--- DATA SECTION ---
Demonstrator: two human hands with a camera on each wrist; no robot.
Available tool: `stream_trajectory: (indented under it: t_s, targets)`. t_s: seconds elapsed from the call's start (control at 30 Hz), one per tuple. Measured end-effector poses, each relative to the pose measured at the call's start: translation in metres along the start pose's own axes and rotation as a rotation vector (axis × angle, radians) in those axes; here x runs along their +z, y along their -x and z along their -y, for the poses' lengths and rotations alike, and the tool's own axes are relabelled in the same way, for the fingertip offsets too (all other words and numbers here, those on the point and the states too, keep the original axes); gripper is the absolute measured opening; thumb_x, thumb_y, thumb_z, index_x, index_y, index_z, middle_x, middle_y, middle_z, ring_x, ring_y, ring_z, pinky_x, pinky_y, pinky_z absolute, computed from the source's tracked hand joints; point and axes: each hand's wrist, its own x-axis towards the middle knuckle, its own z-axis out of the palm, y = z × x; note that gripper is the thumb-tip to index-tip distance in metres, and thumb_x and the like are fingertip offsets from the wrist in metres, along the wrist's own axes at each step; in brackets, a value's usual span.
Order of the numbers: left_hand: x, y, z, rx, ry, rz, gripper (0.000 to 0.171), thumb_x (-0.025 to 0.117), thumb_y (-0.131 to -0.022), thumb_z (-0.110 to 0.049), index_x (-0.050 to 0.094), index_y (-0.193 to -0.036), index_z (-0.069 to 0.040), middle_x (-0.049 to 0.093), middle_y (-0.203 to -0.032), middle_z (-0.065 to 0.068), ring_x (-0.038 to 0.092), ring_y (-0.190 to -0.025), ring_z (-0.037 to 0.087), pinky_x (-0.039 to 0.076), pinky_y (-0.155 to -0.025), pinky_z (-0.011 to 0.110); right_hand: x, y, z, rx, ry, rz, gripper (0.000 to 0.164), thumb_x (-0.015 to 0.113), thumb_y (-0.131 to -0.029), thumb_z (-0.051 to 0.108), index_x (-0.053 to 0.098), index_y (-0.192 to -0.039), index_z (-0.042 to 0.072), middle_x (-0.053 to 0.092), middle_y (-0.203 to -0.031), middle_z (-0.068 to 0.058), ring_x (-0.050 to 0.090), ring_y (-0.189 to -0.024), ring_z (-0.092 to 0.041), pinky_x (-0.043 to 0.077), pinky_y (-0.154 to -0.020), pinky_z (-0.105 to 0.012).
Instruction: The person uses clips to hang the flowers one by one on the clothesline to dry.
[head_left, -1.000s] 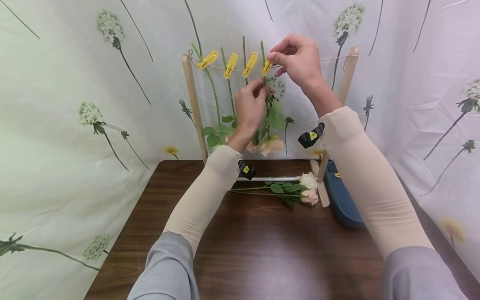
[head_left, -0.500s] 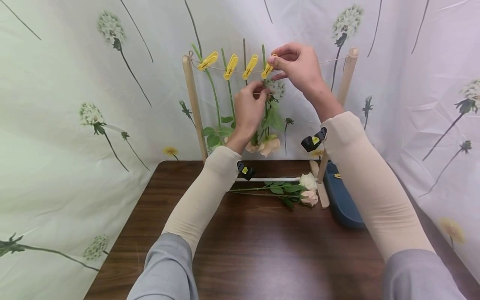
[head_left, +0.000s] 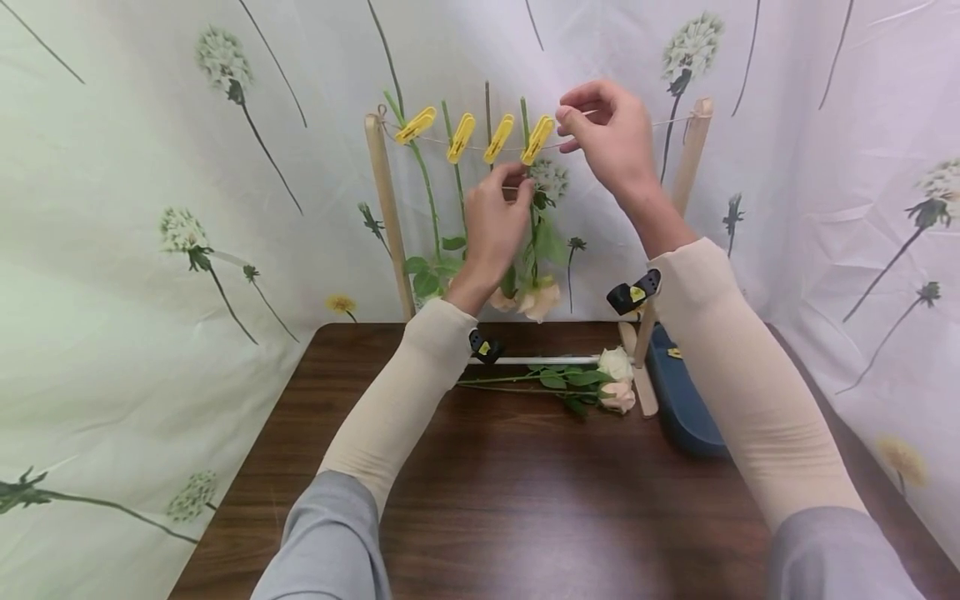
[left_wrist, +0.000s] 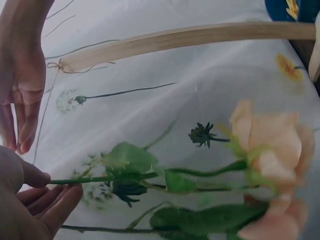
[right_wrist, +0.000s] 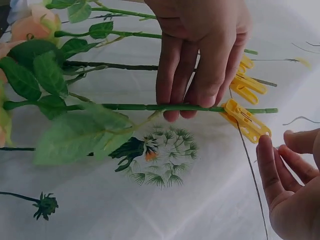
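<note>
Backed off the yellow clip (head_left: 537, 140), my right grip (head_left: 611, 137) is released; my left grip (head_left: 497, 218) pinches the rose (head_left: 540, 298) pegged head-down on the string (right_wrist: 252, 172). If the bite's shallow, it could slip.

- peachy rose (left_wrist: 275, 147), hanging bloom-down, green stem pretty much upright, furthest right on the string (right_wrist: 253, 175)
- yellow clothespin (head_left: 537, 140), kinda tilted, clipped over that stem
</note>
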Motion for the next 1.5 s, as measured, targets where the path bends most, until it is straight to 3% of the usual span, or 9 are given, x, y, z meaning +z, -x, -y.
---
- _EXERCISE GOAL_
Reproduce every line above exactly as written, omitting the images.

- _SOLUTION TO THIS EXERCISE_
Demonstrator: two human hands with a camera on each wrist; no robot.
Available tool: `stream_trajectory: (indented under it: t_s, targets)`. t_s: seconds elapsed from the call's start (control at 30 Hz), one per tuple. Measured end-effector poses, each relative to the pose measured at the call's start: translation in metres along the start pose's own axes and rotation as a rotation vector (axis × angle, radians) in those axes; here x runs along their +z, y along their -x and z along their -y, for the poses' lengths and rotations alike, and the tool's own axes are relabelled in the same way, for the fingertip offsets too (all other words and numbers here, those on the point and the states too, keep the original axes); gripper is the absolute measured opening; thumb_x, thumb_y, thumb_z, index_x, index_y, index_z, middle_x, middle_y, middle_z, ring_x, ring_y, ring_z, pinky_x, pinky_y, pinky_z absolute, computed from the source's tracked hand joints; point and axes: each hand's wrist, its own x-axis towards the middle knuckle, its own z-axis out of the palm, y = z × x; note that gripper is the thumb-tip to index-tip distance in metres, and thumb_x and the like are fingertip offsets from the wrist in metres, along the wrist's own axes at each step; in brackets, a value's usual span.
Order of the numbers: left_hand: x, y, z, rx, ry, rz, gripper (0.000 to 0.171), thumb_x (-0.025 to 0.117), thumb_y (-0.131 to -0.022), thumb_z (-0.110 to 0.049), index_x (-0.050 to 0.094), index_y (-0.193 to -0.036), index_z (-0.069 to 0.040), middle_x (-0.049 to 0.093), middle_y (-0.203 to -0.032), middle_z (-0.065 to 0.068), ring_x (-0.038 to 0.092), ring_y (-0.190 to -0.025), ring_z (-0.037 to 0.087), pinky_x (-0.039 to 0.076), pinky_y (-0.155 to -0.025), pinky_z (-0.011 to 0.110); right_hand: x, y, z, rx, ry, rz, gripper (0.000 to 0.164), thumb_x (-0.015 to 0.113), thumb_y (-0.131 to -0.029), thumb_z (-0.051 to 0.108), index_x (-0.053 to 0.098), index_y (-0.192 to -0.039), index_z (-0.042 to 0.072), middle_x (-0.053 to 0.092), middle_y (-0.203 to -0.031), middle_z (-0.068 to 0.058), ring_x (-0.050 to 0.090), ring_y (-0.189 to -0.024), ring_z (-0.092 to 0.041), pinky_x (-0.043 to 0.077), pinky_y (-0.154 to -0.020), pinky_z (-0.105 to 0.012).
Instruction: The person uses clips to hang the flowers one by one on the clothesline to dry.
[head_left, -1.000s] 
[head_left, -0.500s] 
[head_left, +0.000s] 
[left_wrist, +0.000s] 
[right_wrist, +0.000s] 
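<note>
Backed off the yellow clip (head_left: 537, 140), my right grip (head_left: 611, 137) is released; my left grip (head_left: 497, 218) pinches the rose (head_left: 540, 298) pegged head-down on the string (right_wrist: 252, 172). If the bite's shallow, it could slip.

- peachy rose (left_wrist: 275, 147), hanging bloom-down, green stem pretty much upright, furthest right on the string (right_wrist: 253, 175)
- yellow clothespin (head_left: 537, 140), kinda tilted, clipped over that stem
</note>
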Motion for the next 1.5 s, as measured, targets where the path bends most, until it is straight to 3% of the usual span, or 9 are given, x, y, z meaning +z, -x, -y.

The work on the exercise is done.